世界聖餐日礼拝 「神の国で再び飲むその日まで」

マルコによる福音書 14章12~26節
出エジプト記 12章24~28節

 

 12「過越の食事」は出エジプトの出発の際の食事を模したものであり、神の救いの記念としてユダヤ人は今日に至るまでこれをまもり続けています。年に一度、家族は特別なメニューを所作に従って共にし、その中で子どもがその意味を訊ねることになっています(出エジプト1224~)。

 十字架に挙げられる前の晩、主イエスは弟子たちと共にこの食事をなさいました。食事の席への謎めいた案内は一行を取り巻くきびしい敵意のゆえでしょうが、それ以上に重要なのはこの12「過越の食事」の時と場所が主イエスご自身により用意されていたことです。

 食事の席で、主イエスは裂かれる22「パン」と分かたれる23「杯」は十字架の犠牲であると、その意味を説き明かされました。25「神の国で新たに飲むその日まで飲むことはもう決してあるまい」とは、神の国で食卓を共々に囲む日がやってくることを指し示しています。“最後の晩餐”とは、本当は救いの完成へと向かう“出発の晩餐”だったのです。

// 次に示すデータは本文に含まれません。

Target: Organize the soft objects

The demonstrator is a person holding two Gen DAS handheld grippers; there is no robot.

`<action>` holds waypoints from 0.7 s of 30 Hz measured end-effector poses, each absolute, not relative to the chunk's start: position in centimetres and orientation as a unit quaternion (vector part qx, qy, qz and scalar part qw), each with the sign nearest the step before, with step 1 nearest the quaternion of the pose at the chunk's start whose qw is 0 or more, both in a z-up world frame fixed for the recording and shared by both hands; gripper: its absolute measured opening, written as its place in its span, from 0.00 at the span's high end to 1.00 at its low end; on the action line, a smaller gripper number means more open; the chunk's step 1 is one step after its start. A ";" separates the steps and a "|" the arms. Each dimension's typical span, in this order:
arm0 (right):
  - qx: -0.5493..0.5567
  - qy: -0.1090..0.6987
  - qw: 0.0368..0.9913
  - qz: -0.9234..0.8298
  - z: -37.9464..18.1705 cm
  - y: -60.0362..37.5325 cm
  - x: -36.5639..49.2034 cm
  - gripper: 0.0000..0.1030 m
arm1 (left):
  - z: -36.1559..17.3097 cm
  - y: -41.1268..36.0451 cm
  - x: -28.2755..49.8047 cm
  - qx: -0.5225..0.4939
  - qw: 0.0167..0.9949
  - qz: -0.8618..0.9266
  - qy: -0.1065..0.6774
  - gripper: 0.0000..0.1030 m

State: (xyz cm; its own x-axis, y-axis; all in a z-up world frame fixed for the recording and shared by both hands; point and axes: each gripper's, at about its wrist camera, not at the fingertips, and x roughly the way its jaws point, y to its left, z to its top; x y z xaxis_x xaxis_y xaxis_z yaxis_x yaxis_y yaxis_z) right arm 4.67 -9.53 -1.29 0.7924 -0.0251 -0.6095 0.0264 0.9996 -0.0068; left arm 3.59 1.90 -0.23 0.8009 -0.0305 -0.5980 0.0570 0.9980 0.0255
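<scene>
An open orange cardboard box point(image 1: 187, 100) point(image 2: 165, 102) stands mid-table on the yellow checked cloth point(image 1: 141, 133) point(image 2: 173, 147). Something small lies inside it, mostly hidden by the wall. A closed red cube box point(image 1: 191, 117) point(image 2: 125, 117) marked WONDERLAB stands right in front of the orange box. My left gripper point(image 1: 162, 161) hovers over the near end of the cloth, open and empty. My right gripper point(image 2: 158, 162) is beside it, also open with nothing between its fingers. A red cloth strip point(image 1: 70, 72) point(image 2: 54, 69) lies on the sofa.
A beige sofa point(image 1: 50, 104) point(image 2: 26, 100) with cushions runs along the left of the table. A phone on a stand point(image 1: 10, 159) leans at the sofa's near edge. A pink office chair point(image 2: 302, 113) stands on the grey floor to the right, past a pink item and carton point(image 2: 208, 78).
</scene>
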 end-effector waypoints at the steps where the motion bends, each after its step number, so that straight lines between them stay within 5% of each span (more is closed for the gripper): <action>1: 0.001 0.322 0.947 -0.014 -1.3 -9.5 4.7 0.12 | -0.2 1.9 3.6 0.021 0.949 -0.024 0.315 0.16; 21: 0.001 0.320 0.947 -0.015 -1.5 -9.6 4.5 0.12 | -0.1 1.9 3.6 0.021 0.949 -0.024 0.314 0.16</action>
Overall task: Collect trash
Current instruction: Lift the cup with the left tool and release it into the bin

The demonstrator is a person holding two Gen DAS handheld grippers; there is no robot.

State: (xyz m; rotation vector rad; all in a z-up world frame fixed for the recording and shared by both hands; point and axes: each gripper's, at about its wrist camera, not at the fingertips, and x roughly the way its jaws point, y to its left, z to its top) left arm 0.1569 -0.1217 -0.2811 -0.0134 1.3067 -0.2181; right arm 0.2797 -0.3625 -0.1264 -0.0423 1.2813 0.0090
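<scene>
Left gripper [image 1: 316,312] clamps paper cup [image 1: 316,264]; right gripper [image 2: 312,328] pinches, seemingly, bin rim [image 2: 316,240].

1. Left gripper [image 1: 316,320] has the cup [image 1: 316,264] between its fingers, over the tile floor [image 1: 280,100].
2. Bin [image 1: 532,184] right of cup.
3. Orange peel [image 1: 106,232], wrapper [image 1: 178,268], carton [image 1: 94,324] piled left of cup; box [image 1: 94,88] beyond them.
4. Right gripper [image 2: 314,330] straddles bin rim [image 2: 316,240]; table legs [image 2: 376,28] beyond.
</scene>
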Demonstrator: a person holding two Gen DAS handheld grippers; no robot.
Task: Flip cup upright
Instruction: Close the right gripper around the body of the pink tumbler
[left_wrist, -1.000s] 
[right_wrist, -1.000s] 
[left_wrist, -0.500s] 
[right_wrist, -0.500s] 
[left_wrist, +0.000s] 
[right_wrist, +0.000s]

 この食事は旧約以来の救いの歴史において主なる神ご自身によって用意され、主イエスの十字架の犠牲を通して私たちに分かたれました。私たちは聖餐においてこの救いの出来事を噛みしめ、約束された神の国を仰ぎ見ます。なお悩みと課題がある中にも、この恵みから希望を抱くことができます(讃美歌398)。